Well, neck and neck it was at the start acrost the bottom of the plate, but Ad’s louse pulled ahead a bit and he was the first to reach the rise of the rim. Then come the last hard pull for the edge. He started up the rise, but when he got about half-way up he lost his footing on the slippery rim and slid down again. So he backed up and he took another run for it, and got up a little further, but again he slid back. He was a game one, that louse was. He tried it again and again, but he couldn’t quite make it. No sir, it was on that last hard pull up the rim of the plate that the blood of Saint Patrick begun to tell, for Larry, the stranger’s lucky louse, he started up slow and careful, and he kept on a-pulling and a-scrambling and up and up he went and over the edge to victory and into his master’s hand. A hero he was, for sure!
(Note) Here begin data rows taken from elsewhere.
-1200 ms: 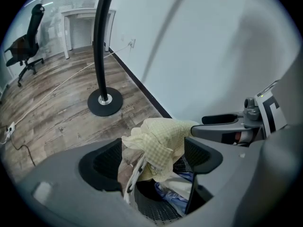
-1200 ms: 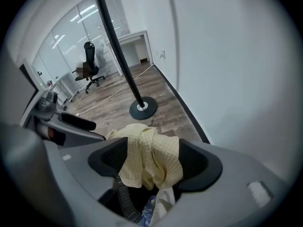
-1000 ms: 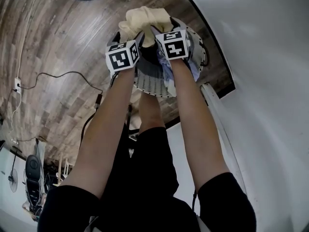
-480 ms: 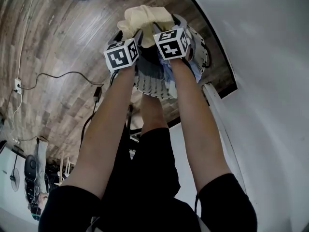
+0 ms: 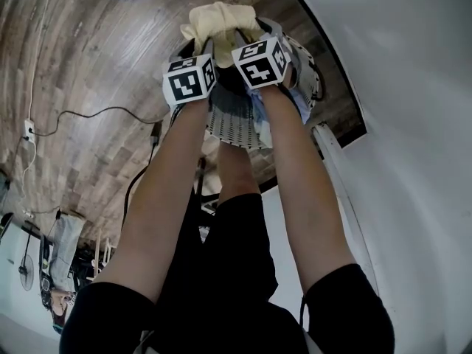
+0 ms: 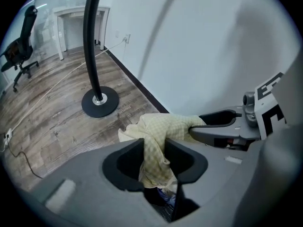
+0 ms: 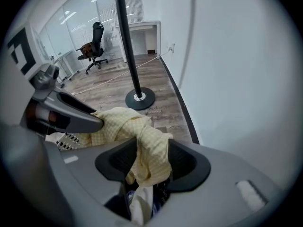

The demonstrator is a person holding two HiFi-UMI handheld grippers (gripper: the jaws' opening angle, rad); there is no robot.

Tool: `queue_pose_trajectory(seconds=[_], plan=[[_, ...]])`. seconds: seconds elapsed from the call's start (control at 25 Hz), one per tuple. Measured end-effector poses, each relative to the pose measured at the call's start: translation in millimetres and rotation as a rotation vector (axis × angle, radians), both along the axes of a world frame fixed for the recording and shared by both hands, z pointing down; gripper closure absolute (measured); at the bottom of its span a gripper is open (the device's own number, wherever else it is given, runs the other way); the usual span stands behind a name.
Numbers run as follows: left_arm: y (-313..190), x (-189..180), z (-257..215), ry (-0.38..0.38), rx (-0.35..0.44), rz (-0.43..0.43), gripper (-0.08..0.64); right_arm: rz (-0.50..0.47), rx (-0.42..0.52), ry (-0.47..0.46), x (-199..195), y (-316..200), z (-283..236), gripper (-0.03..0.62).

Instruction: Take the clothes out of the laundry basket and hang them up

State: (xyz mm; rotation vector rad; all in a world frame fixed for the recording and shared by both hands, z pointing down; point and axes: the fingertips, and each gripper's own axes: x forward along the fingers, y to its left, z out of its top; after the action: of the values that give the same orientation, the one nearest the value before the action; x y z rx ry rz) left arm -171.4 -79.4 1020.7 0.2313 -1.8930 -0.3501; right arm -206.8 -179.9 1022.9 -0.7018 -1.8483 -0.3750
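left tongs (image 6: pixel 153 149) and right tongs (image 7: pixel 147 156), jaws just closing in, each clench the yellow checked cloth (image 6: pixel 161 126), which is bunched between them above the laundry basket (image 5: pixel 232 127).

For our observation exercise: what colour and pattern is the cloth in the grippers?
The cloth is pale yellow, finely checked; clearest in the left gripper view.

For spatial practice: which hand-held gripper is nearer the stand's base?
Left hand-held gripper, on the base side; right hand-held gripper beyond it. Both just closed on yellow cloth.
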Motion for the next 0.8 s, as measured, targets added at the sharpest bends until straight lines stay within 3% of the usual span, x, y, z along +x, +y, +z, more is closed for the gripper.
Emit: queue_pose_trajectory(seconds=[0.2,0.36,0.56,0.8], plan=[[2.1,0.6,-11.8,-0.055,0.011,0.026,0.479,-0.028,-0.008,-0.004,4.2,1.8,-5.5,0.433],[4.7,-0.4,-30.1,-0.119,0.053,0.065,0.494,0.023,-0.047,-0.019,1.4,1.9,-20.0,0.506],[12.1,3.5,-69.8,-0.208,0.071,0.126,0.497,0.097,-0.110,-0.054,2.0,-0.9,-54.3,0.512],[28.5,-1.5,-152.0,-0.311,0.087,0.171,0.496,0.170,-0.164,-0.155,5.2,-7.2,-135.8,0.514]])
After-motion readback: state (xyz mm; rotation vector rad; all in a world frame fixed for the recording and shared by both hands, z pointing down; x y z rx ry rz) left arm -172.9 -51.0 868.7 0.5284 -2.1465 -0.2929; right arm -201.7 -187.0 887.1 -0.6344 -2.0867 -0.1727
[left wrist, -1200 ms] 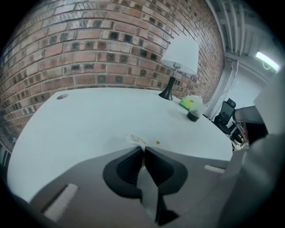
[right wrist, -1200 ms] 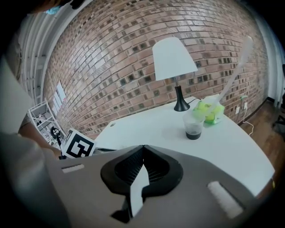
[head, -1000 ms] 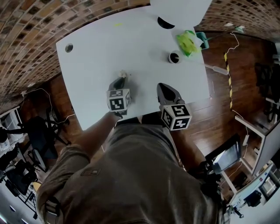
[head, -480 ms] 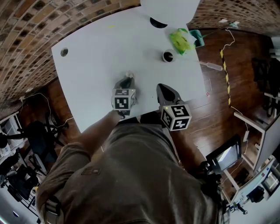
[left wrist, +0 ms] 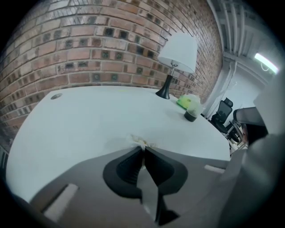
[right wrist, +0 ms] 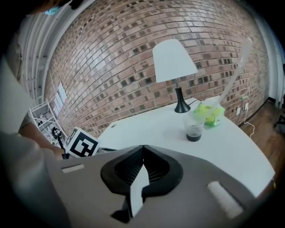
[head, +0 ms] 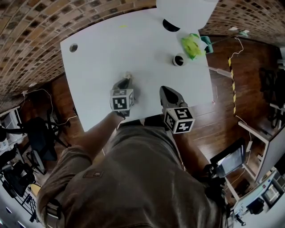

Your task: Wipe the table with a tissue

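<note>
A crumpled, pale tissue (left wrist: 141, 142) sticks out from the tips of my left gripper (left wrist: 143, 149), which is shut on it and presses it down on the white table (left wrist: 89, 116). In the head view the tissue (head: 128, 76) lies near the table's front middle, just ahead of the left gripper (head: 124, 83). My right gripper (head: 166, 91) hovers at the front edge to the right, shut with nothing between its jaws; in the right gripper view (right wrist: 143, 148) its tips meet.
A white-shaded lamp (head: 185, 11) stands at the table's far edge. A clear cup (head: 178, 59) with dark liquid and a green packet (head: 191, 44) are at the far right. A cable hole (head: 73, 47) is at the far left. Brick wall behind, wooden floor to the right.
The left gripper slid right across the table with the tissue, then came back left to about where it began. The right gripper has kept still.
</note>
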Demonstrator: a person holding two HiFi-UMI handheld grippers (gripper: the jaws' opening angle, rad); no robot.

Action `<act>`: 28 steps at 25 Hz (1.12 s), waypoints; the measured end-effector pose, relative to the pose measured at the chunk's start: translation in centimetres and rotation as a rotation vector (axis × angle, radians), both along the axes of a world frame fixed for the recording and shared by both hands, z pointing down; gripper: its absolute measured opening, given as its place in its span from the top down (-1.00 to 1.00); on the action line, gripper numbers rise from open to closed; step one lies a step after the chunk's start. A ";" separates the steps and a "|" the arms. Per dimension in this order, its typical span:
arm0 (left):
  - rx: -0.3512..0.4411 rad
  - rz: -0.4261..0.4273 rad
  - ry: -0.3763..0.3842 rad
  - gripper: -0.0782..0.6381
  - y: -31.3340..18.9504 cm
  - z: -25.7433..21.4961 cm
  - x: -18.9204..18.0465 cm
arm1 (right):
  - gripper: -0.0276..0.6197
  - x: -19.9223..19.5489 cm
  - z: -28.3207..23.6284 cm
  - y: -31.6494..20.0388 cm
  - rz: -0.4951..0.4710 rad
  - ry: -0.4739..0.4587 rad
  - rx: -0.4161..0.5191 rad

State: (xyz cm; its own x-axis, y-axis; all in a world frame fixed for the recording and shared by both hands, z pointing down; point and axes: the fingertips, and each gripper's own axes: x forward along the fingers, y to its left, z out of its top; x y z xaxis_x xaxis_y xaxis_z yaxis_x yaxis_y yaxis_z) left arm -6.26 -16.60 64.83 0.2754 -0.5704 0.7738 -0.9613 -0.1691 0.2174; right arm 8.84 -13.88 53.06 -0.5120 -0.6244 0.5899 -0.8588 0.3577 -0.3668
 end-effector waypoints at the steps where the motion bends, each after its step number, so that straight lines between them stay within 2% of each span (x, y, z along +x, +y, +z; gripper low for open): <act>1: -0.001 -0.020 -0.007 0.72 0.1 0.0 -0.9 | 0.88 -0.4 0.0 0.0 -0.008 -0.003 0.001; 6: -0.009 -0.106 -0.039 0.72 0.5 0.1 -5.2 | 0.88 -2.0 -0.2 -0.1 -0.033 -0.014 0.009; 9: -0.008 -0.117 -0.049 0.72 0.4 0.2 -6.1 | 0.88 -2.1 -0.4 -0.1 -0.030 -0.014 0.014; 14: 0.004 -0.034 -0.040 0.72 -0.3 -0.2 -3.0 | 0.88 -0.7 -0.5 0.2 0.011 -0.002 0.012; 22: -0.013 0.179 0.011 0.72 0.5 0.2 5.0 | 0.88 2.1 -0.1 0.8 0.080 0.007 0.006; 25: -0.020 0.185 0.015 0.72 1.0 0.2 5.4 | 0.88 2.2 -0.1 1.0 0.083 0.003 0.007; 28: -0.020 0.142 0.006 0.72 1.1 0.0 3.8 | 0.88 1.6 -0.3 1.1 0.064 -0.003 0.010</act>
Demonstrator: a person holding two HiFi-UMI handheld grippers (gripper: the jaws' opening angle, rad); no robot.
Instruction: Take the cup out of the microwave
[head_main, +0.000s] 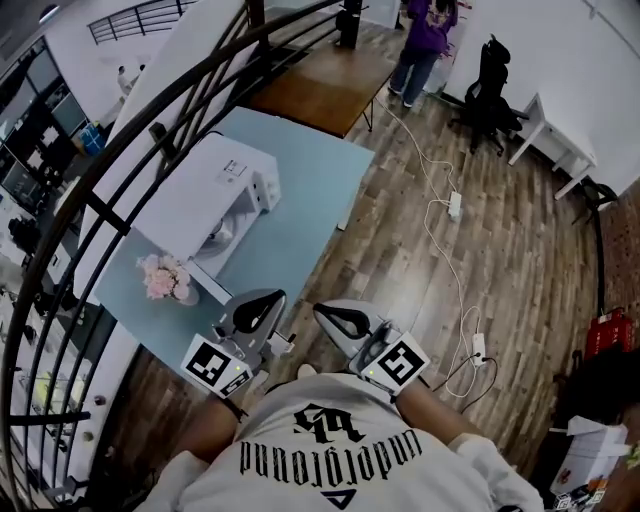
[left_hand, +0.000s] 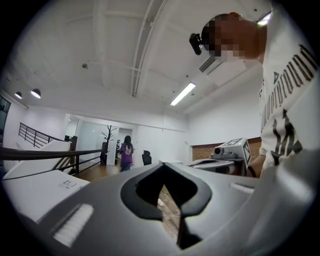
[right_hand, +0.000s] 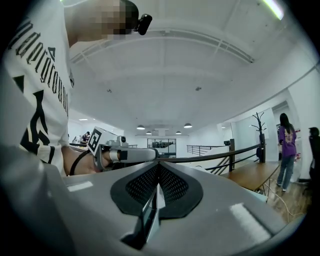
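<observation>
The microwave (head_main: 205, 195) stands on the blue surface (head_main: 310, 190), far and to the left. The cup is not in sight, presumably inside it. The left claw (head_main: 270, 298) and right claw (head_main: 325, 312) are both closed on nothing, near the person's chest, so no step looks done yet.

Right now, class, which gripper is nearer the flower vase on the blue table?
Left. The left gripper is at the near edge of the table, just right of the flower vase. The right gripper is farther right, over the wooden floor.
</observation>
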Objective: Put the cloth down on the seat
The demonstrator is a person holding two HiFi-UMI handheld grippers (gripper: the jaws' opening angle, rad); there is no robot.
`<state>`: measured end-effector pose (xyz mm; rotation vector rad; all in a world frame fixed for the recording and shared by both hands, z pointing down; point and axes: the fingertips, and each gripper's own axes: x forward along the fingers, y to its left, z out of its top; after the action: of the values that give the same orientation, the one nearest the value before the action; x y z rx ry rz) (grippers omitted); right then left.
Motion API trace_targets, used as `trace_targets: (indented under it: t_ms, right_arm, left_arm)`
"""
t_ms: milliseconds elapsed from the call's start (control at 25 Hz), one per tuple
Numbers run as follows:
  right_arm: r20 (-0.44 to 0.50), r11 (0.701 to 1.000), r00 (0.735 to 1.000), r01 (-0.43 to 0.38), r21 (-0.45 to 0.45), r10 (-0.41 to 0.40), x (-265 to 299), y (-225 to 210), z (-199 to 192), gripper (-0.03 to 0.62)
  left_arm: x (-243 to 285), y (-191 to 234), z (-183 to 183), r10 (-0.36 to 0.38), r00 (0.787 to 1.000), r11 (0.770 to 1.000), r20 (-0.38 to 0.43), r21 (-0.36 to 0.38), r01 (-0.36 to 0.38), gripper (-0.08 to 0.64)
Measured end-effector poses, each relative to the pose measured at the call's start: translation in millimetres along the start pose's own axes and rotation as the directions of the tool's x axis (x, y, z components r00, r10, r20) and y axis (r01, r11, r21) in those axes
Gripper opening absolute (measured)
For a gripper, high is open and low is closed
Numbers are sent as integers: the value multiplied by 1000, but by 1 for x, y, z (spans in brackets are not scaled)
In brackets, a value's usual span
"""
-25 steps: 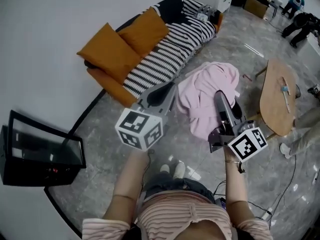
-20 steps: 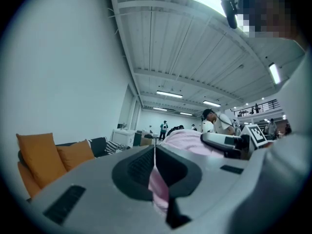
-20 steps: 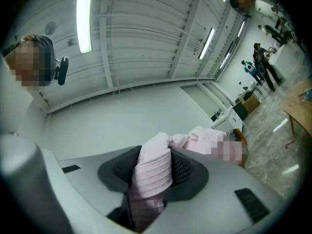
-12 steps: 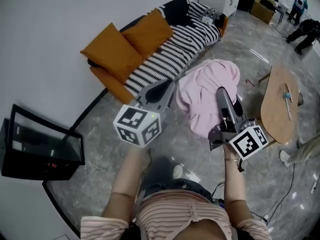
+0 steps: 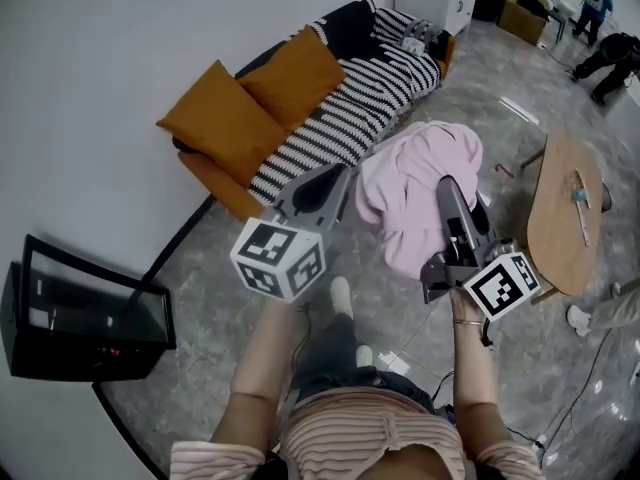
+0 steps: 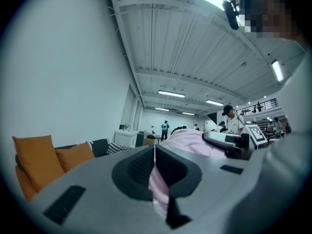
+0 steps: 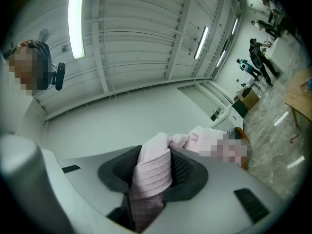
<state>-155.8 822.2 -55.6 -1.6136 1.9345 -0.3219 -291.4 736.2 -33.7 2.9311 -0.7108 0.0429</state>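
The pink cloth (image 5: 420, 193) hung bunched in the air between both grippers, over the floor (image 5: 200, 288) and short of the striped sofa seat (image 5: 345, 108). The left gripper (image 5: 338, 180) had its jaws together on a thin edge of the cloth; the right gripper (image 5: 447, 190) was clamped on a thick fold. This looked like the carrying step. The next move would call for bringing the cloth over the seat, clear of the orange cushions (image 5: 240, 98), lowering it, then letting go.

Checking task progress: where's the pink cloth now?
Head view, centre-right: the pink cloth hangs above the floor, gripped by the left gripper and right gripper, short of the striped sofa, with the wooden table on its right.
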Motion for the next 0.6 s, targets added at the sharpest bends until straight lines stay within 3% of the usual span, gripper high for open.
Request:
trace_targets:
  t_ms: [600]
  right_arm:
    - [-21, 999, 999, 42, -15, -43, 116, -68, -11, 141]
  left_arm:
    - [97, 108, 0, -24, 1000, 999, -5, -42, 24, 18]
The fellows jumped down from the tables then and Jack White, he says: “Three cheers for Larry and the blood of Saint Patrick!” So the boys roared out the three cheers. And they was cheers too, for them young fellows didn’t have no colds, nor consumption neither.
Well, then Doc Johns paid over the fifteen hundred dollars to the stranger, and Ad went up to shake his hand. “Stranger,” he says, “it was a fair race, and the best louse won. The money’s yours and I don’t begrudge it to you. But I’ve one request to make of you, stranger, and if you’ll grant it, I’ll be forever grateful.”
“And what may that be?” says the stranger.
“Just let me borrow Larry till tomorrow,” says Ad.
“But what for?” says the stranger. “Why might ye be wanting to borry me pet?”
“Why, man!” says Ad, “I want to improve my breed!”